Day to day stuff: 2024

Monday, December 2, 2024

Zio-kafka, faster than java-kafka

TlDR: Concurrency and pre-fetching gives zio-kafka a higher consumer throughput than the default java Kafka client for most workloads.

Zio-kafka is an asynchronous Kafka client based on the ZIO async runtime. It allows you to consume from Kafka with a ZStream per partition. ZStreams are streams on steroids; they have all the stream operators known from e.g. RX-Java and Monix, and then some. ZStreams are supported by ZIO's super efficient runtime.

So the claim is that zio-kafka consumes faster than the regular Java client. But zio-kafka wraps the default java Kafka client. So how can it be faster? The trick is that with zio-kafka, processing (meaning your code) runs in parallel with the code that pulls records from the Kafka broker.
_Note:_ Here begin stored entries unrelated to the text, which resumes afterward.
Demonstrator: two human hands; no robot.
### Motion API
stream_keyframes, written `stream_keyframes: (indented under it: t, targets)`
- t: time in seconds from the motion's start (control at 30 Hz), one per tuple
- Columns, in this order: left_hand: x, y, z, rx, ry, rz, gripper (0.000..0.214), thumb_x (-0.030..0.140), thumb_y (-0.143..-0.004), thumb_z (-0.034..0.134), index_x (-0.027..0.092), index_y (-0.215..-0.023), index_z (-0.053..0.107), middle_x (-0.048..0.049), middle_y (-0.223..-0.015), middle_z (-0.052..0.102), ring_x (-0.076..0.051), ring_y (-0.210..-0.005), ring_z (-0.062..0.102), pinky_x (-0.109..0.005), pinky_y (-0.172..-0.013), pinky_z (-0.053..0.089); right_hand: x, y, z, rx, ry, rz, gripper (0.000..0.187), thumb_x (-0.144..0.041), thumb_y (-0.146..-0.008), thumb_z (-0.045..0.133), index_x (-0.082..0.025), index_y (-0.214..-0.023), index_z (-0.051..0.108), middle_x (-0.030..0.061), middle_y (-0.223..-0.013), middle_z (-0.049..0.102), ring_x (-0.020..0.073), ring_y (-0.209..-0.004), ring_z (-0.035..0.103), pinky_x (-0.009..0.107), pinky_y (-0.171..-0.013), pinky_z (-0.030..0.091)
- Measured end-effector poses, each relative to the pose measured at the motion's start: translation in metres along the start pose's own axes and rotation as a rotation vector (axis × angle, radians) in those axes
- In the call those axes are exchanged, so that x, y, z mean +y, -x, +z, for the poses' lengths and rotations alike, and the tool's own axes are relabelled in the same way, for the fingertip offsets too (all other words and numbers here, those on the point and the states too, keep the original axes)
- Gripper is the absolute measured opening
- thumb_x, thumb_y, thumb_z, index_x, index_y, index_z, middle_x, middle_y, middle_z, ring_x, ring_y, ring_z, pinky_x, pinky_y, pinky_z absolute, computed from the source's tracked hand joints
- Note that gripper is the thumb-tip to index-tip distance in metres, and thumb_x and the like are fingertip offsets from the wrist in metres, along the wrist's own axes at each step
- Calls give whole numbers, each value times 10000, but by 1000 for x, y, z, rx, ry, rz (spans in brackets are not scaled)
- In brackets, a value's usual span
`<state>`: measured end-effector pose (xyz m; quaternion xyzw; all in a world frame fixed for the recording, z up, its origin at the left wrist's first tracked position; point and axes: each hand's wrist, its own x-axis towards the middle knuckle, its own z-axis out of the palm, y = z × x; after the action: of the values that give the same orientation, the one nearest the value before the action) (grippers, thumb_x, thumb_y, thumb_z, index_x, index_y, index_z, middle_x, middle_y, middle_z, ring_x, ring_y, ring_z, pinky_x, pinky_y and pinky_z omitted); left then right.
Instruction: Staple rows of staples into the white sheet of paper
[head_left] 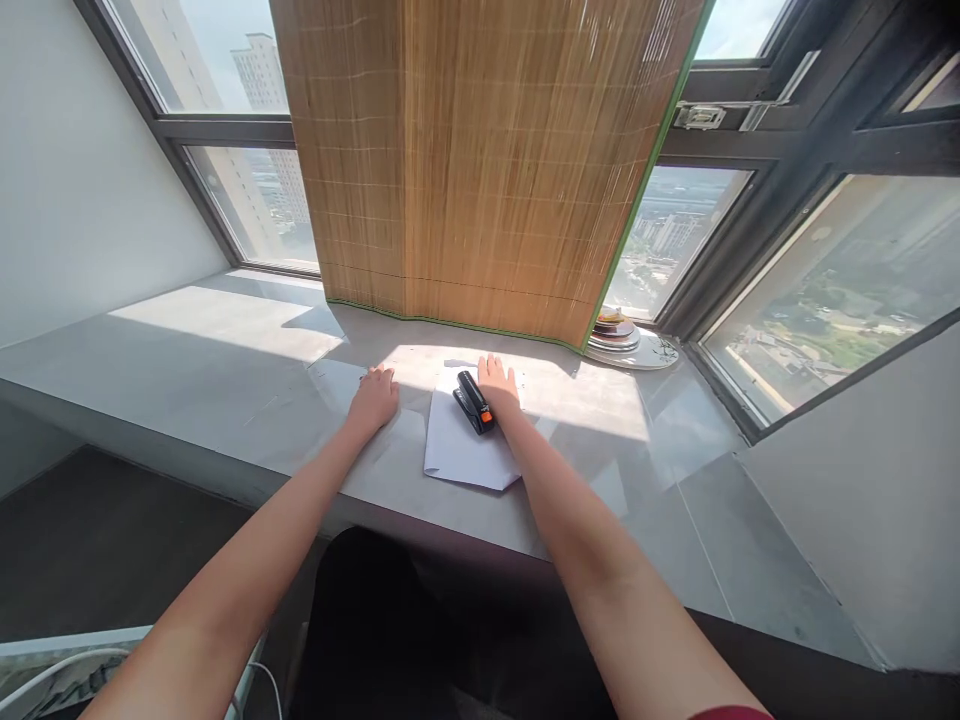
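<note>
A black stapler [471, 400] with an orange part at its near end lies on white paper [469, 455] on the pale windowsill. My right hand [500, 385] rests flat on the paper's right side, fingers spread, just beside the stapler. To the left of the paper, my left hand [375, 398] sits on the sill with its fingers curled in. A small dark bit shows by its fingertips, too small to name, and whatever the fingers may hold is hidden.
A bamboo blind [480, 170] with green edging hangs down to the back of the sill [187, 400]. Stacked plates [619, 340] stand at the back right, by the window frame. At the lower left, a white cable [67, 660] lies near my left arm.
</note>
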<state>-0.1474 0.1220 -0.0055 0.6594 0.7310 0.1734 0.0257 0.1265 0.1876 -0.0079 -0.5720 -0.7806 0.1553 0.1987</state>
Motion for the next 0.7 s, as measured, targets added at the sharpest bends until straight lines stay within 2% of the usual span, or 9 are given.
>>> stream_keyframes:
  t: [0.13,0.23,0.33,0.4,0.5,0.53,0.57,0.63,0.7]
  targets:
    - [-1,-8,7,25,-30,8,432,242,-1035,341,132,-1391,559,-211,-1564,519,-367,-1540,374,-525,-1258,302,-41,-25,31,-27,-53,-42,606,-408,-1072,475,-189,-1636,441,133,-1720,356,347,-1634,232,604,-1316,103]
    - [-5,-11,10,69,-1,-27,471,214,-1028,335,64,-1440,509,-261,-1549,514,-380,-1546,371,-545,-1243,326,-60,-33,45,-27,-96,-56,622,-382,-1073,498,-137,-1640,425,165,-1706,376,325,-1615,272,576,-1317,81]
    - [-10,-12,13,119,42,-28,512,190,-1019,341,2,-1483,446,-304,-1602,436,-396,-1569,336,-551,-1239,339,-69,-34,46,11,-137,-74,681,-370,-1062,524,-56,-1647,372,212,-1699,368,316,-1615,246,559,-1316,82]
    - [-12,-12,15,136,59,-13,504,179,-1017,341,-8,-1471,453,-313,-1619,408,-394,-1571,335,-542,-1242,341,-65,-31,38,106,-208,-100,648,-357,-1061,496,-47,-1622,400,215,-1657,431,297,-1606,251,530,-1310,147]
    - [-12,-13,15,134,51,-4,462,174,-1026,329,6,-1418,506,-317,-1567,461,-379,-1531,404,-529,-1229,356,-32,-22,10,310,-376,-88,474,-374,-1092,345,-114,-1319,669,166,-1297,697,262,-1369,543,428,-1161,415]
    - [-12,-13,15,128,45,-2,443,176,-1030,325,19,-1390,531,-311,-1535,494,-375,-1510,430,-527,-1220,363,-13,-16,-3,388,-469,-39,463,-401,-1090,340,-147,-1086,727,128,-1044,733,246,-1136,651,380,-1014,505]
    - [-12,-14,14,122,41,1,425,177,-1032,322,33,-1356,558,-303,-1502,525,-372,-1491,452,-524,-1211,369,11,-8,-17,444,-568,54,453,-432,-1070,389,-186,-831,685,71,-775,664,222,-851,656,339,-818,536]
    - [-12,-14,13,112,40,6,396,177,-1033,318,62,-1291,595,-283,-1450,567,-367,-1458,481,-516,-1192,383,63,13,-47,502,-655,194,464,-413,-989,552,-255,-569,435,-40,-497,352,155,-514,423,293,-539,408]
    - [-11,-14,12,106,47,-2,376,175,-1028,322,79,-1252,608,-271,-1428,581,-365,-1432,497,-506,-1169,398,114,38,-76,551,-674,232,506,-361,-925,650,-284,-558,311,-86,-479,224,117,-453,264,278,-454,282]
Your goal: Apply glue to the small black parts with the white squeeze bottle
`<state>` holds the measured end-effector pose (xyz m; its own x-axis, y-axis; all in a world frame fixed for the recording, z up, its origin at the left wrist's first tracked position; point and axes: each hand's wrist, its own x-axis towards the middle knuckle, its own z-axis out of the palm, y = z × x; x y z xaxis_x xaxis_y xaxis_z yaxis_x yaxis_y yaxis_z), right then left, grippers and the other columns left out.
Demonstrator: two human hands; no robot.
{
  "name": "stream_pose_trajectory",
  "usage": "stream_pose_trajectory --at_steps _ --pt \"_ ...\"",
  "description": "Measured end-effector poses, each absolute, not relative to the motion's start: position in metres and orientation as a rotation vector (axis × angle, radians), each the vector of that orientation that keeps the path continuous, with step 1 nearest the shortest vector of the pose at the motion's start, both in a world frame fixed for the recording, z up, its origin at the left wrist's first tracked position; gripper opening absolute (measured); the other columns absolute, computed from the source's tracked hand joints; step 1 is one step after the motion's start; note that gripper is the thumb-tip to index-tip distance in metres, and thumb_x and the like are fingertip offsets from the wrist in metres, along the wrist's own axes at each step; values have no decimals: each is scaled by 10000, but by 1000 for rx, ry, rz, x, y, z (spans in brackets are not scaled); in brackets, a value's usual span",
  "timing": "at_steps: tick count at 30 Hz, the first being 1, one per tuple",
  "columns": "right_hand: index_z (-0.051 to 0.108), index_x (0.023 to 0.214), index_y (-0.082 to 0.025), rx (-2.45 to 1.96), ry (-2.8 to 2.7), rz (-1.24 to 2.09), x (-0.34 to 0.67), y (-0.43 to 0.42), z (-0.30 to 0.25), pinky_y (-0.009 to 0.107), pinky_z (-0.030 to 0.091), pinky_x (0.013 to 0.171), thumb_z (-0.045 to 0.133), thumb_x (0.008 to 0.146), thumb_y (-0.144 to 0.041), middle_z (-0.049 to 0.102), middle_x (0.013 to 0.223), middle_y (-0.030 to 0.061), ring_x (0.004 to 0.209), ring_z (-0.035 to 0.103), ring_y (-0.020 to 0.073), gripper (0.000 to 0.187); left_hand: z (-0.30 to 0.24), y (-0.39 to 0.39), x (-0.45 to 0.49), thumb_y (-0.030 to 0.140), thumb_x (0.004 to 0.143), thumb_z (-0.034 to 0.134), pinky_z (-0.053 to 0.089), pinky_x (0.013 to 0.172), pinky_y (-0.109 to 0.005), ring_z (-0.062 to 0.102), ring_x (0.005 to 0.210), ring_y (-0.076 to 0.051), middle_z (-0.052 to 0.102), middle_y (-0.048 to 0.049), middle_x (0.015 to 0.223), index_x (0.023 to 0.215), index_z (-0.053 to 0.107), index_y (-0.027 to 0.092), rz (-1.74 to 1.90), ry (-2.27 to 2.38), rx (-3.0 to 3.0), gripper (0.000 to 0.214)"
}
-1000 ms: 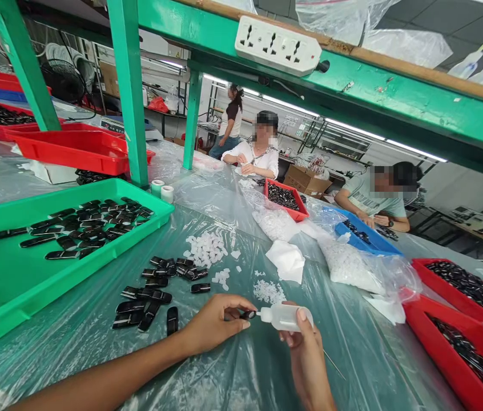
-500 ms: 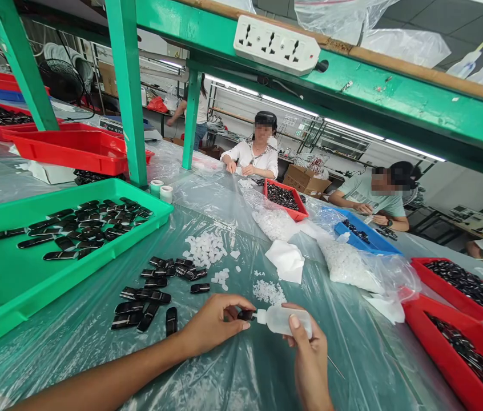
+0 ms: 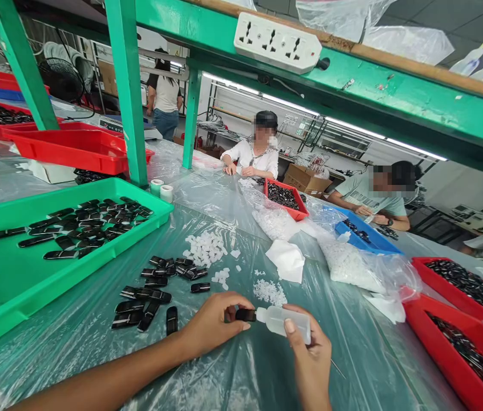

Obviously, there is some overhead in distributing the received records to the streams that need to process it. So the question then is, when is the extra overhead of zio-kafka less than the gain by parallel processing? Can we estimate this? In turns out we can! For this estimate we use the benchmarks that zio-kafka runs from GitHub. In particular, we look at these 2 benchmarks with runs from 2024-11-30:

the throughput benchmark, uses zio-kafka and takes around 592 ms
the kafkaClients benchmark, uses Kafka java client directly and takes around 544 ms

Both benchmarks:

run using JMH on a 4 core github runner with 16GB RAM
consume 50k records of ~512 bytes from 6 partitions
process the records by counting the number of incoming records, batch by batch
are using the same consumer settings, in particular max.poll.records is set to 1000
the broker runs in the same JVM as the consumer, so there is almost no networking overhead
do not commit offsets (but note that committing does not change the outcome of this article)

First we calculate the overhead of java-kafka. For this we assume that counting the number of records takes no time at all. This is reasonable, a count operation is just a few CPU instructions, nothing compared to fetching something over the network, even if it is on the same machine. Therefore, in the figure, the 'processing' rectangle collapses to a thick vertical line.

Polling and processing as blocks of execution on a thread/fiber.

We also assume that every poll returns the same amount of records, and takes the same amount of time. This is not how it works in practise, but when the records are already available we're probably not that far off. As the program consumes 50k records, and each poll returns a batch of 1k records, there are 50 polls. Therefore, the overhead of java-kafka is 544/50 ≈ 11 ms per poll.

Now we can calculate the overhead of zio-kakfa. Again we assume that processing takes no time at all, so that every millisecond that the zio-kafka benchmark takes longer can be attributed to zio-kafka's overhead. The zio-kakfa benchmark runs longer for 592-544 = 48 ms. Therefore zio-kafka's overhead is 48/50 ≈ 1ms per poll.

Now lets look at a more realistic scenario where processing does take time.

As you can see a java-kafka program alternates between polling and processing, while the zio-kafka program processes the records in parallel distributed over 6 streams (1 stream per partition, each stream runs independently on its own ZIO fiber). In the figure we assume that the work is evenly distributed, but unless the load is really totally skewed, it won't matter that much in practice due to zio-kafka's per-partition pre-fetching. As you can see the zio-kafka program in this scenario is much faster. But is this a realistic example? When do zio-kafka programs become faster than java-kafka programs?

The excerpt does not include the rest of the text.